[Stored data — start]
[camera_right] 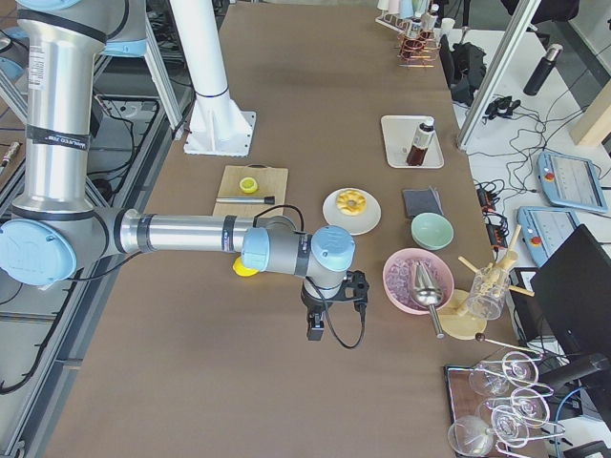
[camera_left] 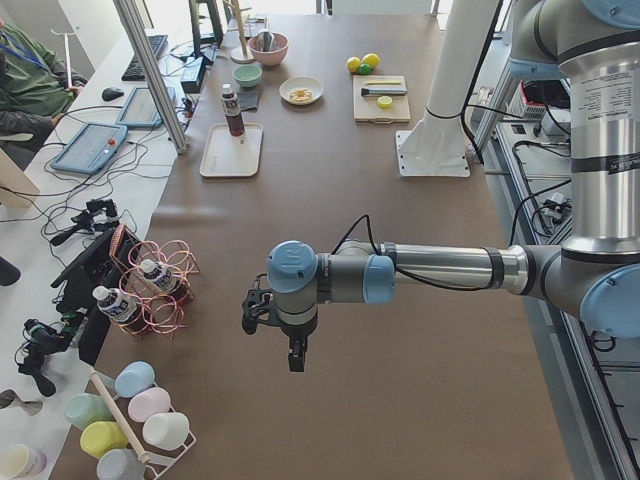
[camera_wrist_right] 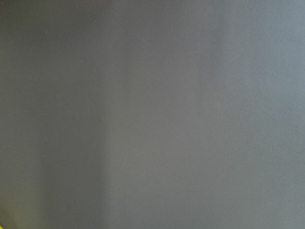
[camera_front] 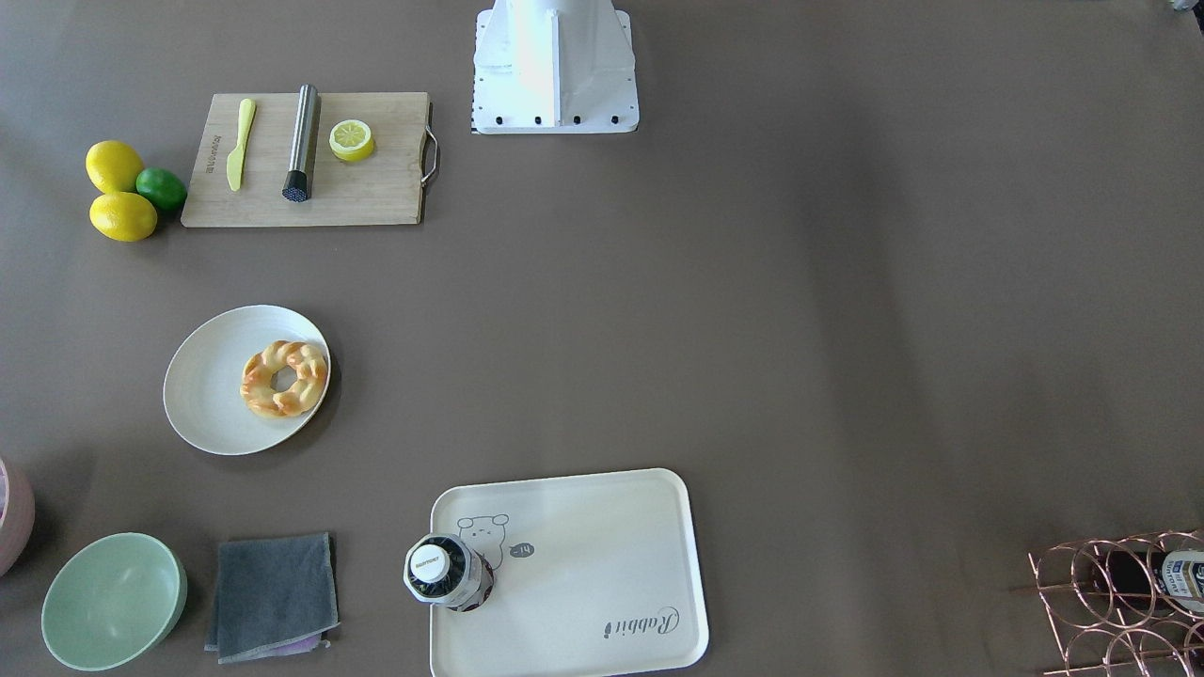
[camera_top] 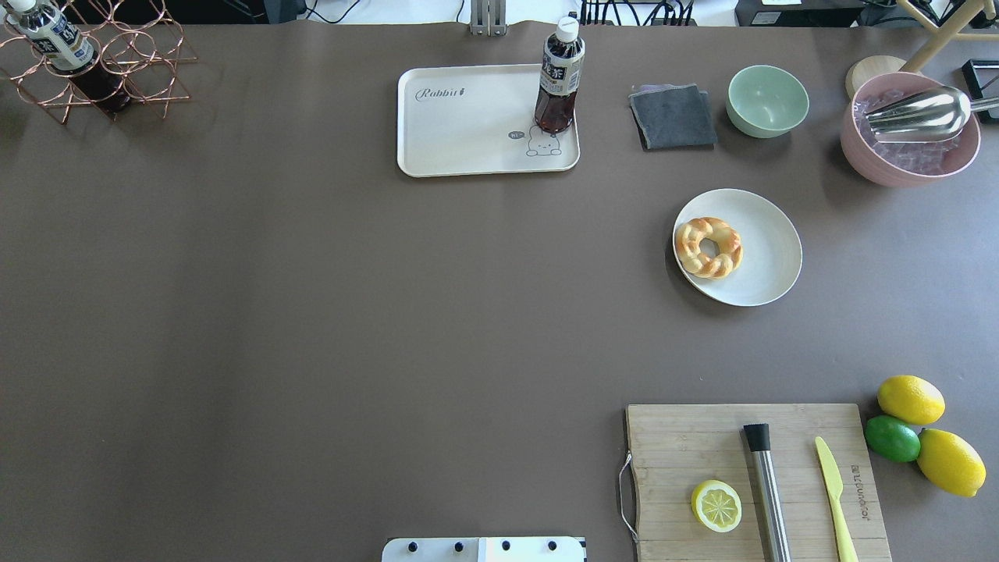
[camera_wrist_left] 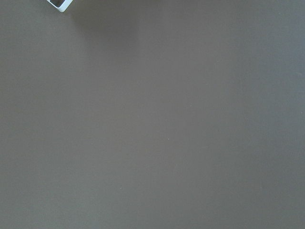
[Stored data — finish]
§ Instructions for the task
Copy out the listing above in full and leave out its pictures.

§ Written response
[camera_right] 
[camera_left] 
[camera_wrist_right] 
[camera_front] 
[camera_top] 
[camera_wrist_left] 

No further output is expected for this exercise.